(EXERCISE DESCRIPTION):
Your reply should be the whole listing, copied exactly, with the pictures left out.
═════ DATA PROVIDED
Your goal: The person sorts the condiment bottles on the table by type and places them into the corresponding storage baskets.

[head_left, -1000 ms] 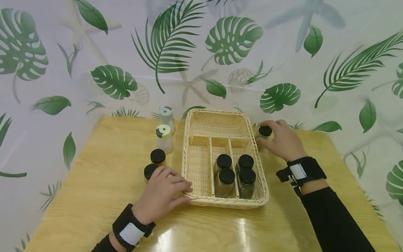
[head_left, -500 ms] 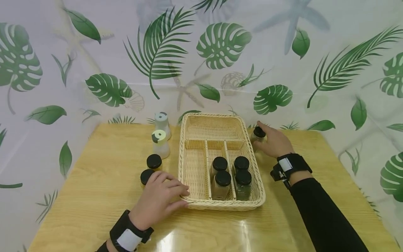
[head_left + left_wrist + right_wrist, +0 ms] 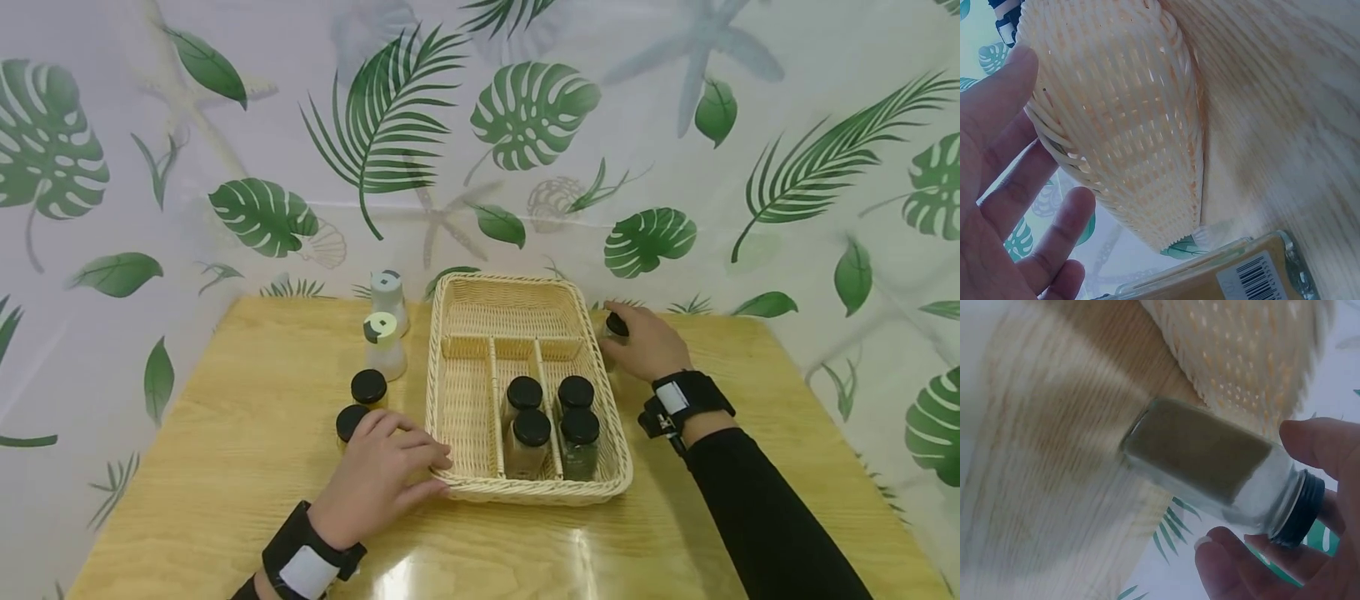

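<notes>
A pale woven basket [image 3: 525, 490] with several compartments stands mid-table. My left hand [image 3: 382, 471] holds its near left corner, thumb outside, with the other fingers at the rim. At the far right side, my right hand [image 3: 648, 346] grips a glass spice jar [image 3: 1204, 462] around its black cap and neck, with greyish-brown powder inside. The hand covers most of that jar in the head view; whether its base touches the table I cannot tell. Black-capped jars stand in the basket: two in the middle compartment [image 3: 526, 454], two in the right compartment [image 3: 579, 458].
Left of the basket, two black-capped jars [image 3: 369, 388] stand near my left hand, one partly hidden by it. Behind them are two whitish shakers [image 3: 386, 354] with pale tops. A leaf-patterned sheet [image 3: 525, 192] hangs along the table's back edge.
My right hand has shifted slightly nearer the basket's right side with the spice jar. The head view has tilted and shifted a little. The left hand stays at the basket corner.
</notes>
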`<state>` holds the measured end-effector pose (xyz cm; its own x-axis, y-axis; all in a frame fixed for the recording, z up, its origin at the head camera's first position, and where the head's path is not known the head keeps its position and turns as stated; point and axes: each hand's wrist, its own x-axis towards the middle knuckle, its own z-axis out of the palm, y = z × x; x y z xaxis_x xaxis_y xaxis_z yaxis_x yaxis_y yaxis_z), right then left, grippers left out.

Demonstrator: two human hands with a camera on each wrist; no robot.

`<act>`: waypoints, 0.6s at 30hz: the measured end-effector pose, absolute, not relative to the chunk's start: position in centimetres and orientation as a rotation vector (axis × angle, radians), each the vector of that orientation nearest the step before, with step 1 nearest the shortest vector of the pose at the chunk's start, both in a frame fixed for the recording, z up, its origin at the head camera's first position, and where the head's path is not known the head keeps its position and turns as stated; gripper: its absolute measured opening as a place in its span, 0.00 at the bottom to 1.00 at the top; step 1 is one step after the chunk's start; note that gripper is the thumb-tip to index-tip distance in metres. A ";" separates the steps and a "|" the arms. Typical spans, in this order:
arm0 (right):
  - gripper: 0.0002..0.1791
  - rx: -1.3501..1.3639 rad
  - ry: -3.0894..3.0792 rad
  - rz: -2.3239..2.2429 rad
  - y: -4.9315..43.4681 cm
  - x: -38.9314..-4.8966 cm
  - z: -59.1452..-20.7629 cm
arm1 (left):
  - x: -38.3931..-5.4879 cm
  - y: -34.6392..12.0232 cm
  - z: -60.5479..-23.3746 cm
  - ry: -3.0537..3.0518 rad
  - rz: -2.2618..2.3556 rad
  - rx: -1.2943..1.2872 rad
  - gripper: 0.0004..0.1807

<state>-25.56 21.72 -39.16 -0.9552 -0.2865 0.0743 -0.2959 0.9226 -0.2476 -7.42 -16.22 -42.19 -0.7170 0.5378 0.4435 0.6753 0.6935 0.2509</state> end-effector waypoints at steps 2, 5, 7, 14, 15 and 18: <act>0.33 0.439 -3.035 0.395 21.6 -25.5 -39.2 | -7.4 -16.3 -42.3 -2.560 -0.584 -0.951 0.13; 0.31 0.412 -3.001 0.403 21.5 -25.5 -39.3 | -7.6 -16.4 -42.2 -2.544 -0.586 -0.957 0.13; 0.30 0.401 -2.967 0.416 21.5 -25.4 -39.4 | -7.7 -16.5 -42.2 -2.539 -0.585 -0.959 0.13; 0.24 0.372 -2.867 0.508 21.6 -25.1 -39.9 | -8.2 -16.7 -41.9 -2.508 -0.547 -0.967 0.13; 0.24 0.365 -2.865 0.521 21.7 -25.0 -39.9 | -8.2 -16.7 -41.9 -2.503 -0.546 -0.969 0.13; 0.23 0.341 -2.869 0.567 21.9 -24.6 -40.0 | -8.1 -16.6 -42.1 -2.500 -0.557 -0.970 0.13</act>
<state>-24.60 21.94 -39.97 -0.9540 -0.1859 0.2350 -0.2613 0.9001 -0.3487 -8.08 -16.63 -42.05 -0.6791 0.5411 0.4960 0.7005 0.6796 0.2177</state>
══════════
(TASK SOLUTION):
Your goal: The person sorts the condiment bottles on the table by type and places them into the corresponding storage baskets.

[head_left, -1000 ms] 
[head_left, -500 ms] 
[head_left + left_wrist + right_wrist, +0 ms] 

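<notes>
A pale woven basket [image 3: 525, 490] with several compartments stands mid-table. My left hand [image 3: 382, 471] holds its near left corner, thumb outside, with the other fingers at the rim. At the far right side, my right hand [image 3: 648, 346] grips a glass spice jar [image 3: 1204, 462] around its black cap and neck, with greyish-brown powder inside. The hand covers most of that jar in the head view; whether its base touches the table I cannot tell. Black-capped jars stand in the basket: two in the middle compartment [image 3: 526, 454], two in the right compartment [image 3: 579, 458].
Left of the basket, two black-capped jars [image 3: 369, 388] stand near my left hand, one partly hidden by it. Behind them are two whitish shakers [image 3: 386, 354] with pale tops. A leaf-patterned sheet [image 3: 525, 192] hangs along the table's back edge.
My right hand has shifted slightly nearer the basket's right side with the spice jar. The head view has tilted and shifted a little. The left hand stays at the basket corner.
</notes>
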`<state>` holds the measured end-effector pose (xyz cm; its own x-axis, y-axis; all in a frame fixed for the recording, z up, its origin at the head camera's first position, and where the head's path is not known the head keeps its position and turns as stated; point and axes: each hand's wrist, its own x-axis towards the middle knuckle, its own z-axis out of the palm, y = z × x; x y z xaxis_x xaxis_y xaxis_z yaxis_x yaxis_y yaxis_z), right then left, grippers left out.

Demonstrator: two human hands with a camera on each wrist; no robot.

`<act>`: waypoints, 0.6s at 30hz: the measured end-effector pose, absolute, not relative to the chunk's start: position in centimetres and orientation as a rotation vector (axis × angle, radians), each the vector of that orientation nearest the step before, with step 1 nearest the shortest vector of the pose at the chunk's start, both in a frame fixed for the recording, z up, its origin at the head camera's first position, and where the head's path is not known the head keeps its position and turns as stated; gripper: its absolute measured opening as a place in its span, 0.00 at the bottom to 1.00 at the top; step 1 is one step after the chunk's start; note that gripper is the thumb-tip to index-tip distance in metres. A ";" separates the steps and a "|" the arms. Typical spans, in this order:
arm0 (right):
  - gripper: 0.0002..0.1791
  - rx: -1.3501..1.3639 rad
  - ry: -3.0894..3.0792 rad
  - rz: -2.3239..2.2429 rad
  - y: -4.9315..43.4681 cm
  - x: -38.9314..-4.8966 cm
  - z: -59.1452..-20.7629 cm
arm1 (left):
  - x: -38.3931..-5.4879 cm
  - y: -34.6392..12.0232 cm
  - z: -60.5479..-23.3746 cm
  - ry: -3.0537..3.0518 rad
  - rz: -2.2618..2.3556 rad
  - rx: -1.2943..1.2872 rad
  - gripper: 0.0004..0.1807

<state>-25.56 21.72 -39.16 -0.9552 -0.2865 0.0743 -0.2959 0.9226 -0.2476 -7.42 -16.22 -42.19 -0.7170 0.5378 0.4435 0.6753 0.6935 0.2509</state> end-effector waypoints at steps 2, 5, 7, 14, 15 and 18: <act>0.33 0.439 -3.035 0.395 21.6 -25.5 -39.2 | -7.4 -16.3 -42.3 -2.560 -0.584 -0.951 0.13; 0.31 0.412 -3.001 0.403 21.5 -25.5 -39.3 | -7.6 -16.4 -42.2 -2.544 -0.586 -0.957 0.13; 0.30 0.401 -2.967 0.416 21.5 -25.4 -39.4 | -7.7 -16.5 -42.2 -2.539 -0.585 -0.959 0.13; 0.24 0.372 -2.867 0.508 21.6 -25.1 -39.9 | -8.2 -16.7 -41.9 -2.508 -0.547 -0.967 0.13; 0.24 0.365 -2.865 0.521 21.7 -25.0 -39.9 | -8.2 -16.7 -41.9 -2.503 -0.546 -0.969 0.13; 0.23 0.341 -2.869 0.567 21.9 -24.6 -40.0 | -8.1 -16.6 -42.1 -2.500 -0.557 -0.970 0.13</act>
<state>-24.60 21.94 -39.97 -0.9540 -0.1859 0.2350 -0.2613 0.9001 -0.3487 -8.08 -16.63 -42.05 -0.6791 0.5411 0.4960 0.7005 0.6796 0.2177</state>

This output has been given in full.